TASK STATEMENT.
Every line of the listing below should be written out exactly, minus its images.

SUPPLIED DATA.
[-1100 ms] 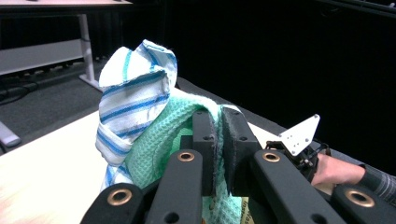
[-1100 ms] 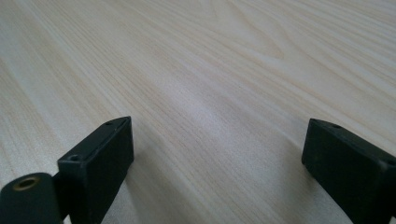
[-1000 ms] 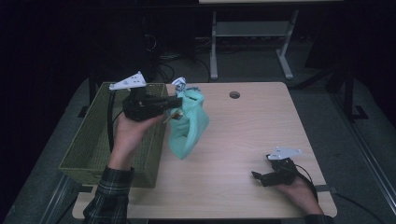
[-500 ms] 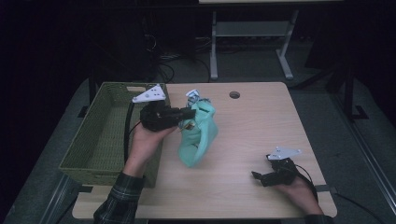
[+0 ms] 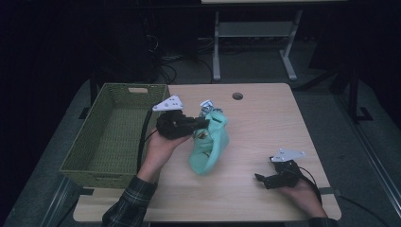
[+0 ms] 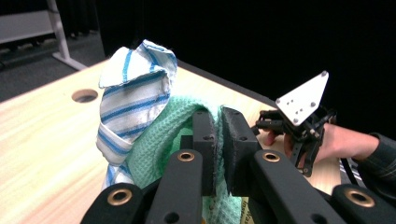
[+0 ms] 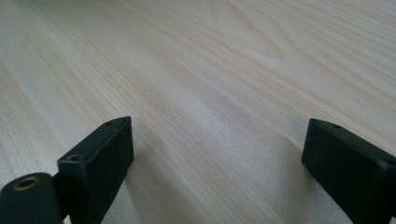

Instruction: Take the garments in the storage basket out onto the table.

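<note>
we pinch the cloths [image 5: 210,144] in our left gripper [image 5: 201,124], out of the basket [image 5: 94,163] over mid-table; right gripper [image 5: 261,178] gapes wide, empty; laying down remains.

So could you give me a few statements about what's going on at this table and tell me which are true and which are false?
1. The left gripper is clamped on a green cloth. True.
2. The green basket holds the cloths. False: no cloth lies in it.
3. The right gripper holds a cloth. False: its jaws stand open over bare table.
4. A blue-striped white cloth is bunched with the green one. True.
</note>
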`<action>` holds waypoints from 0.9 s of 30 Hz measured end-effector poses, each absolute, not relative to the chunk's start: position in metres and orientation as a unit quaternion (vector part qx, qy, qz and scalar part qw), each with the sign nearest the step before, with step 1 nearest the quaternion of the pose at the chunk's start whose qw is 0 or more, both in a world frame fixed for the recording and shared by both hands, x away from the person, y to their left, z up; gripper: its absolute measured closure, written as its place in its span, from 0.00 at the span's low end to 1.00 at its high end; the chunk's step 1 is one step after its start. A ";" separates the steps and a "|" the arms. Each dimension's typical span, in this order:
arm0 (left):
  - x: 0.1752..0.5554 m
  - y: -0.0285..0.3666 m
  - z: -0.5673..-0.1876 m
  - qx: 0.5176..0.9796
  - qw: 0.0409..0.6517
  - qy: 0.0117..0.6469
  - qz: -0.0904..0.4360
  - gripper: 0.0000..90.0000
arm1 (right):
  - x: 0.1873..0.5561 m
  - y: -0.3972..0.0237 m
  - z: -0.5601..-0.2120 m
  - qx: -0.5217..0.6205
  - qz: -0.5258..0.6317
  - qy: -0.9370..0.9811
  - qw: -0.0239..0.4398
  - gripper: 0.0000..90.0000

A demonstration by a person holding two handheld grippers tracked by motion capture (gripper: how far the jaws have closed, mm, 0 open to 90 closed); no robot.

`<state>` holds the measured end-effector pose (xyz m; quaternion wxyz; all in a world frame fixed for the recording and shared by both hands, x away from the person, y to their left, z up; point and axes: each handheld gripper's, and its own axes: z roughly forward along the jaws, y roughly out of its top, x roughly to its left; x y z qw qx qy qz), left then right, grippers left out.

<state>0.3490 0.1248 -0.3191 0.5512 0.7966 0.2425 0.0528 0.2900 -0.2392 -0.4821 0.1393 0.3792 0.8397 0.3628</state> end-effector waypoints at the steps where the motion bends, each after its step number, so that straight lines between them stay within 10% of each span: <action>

ANSWER FOR THE TASK.
[-1100 ms] 
[-1100 ms] 
[-1000 ms] 
[-500 ms] 
[+0 ms] 
[+0 ms] 
[+0 ms] 

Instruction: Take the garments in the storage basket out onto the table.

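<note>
we pinch the cloths [image 5: 210,144] in our left gripper [image 5: 201,124], out of the basket [image 5: 94,163] over mid-table; right gripper [image 5: 261,178] gapes wide, empty; laying down remains.

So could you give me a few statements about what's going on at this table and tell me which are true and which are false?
1. The left gripper is clamped on a green cloth. True.
2. The green basket holds the cloths. False: no cloth lies in it.
3. The right gripper holds a cloth. False: its jaws stand open over bare table.
4. A blue-striped white cloth is bunched with the green one. True.
</note>
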`<action>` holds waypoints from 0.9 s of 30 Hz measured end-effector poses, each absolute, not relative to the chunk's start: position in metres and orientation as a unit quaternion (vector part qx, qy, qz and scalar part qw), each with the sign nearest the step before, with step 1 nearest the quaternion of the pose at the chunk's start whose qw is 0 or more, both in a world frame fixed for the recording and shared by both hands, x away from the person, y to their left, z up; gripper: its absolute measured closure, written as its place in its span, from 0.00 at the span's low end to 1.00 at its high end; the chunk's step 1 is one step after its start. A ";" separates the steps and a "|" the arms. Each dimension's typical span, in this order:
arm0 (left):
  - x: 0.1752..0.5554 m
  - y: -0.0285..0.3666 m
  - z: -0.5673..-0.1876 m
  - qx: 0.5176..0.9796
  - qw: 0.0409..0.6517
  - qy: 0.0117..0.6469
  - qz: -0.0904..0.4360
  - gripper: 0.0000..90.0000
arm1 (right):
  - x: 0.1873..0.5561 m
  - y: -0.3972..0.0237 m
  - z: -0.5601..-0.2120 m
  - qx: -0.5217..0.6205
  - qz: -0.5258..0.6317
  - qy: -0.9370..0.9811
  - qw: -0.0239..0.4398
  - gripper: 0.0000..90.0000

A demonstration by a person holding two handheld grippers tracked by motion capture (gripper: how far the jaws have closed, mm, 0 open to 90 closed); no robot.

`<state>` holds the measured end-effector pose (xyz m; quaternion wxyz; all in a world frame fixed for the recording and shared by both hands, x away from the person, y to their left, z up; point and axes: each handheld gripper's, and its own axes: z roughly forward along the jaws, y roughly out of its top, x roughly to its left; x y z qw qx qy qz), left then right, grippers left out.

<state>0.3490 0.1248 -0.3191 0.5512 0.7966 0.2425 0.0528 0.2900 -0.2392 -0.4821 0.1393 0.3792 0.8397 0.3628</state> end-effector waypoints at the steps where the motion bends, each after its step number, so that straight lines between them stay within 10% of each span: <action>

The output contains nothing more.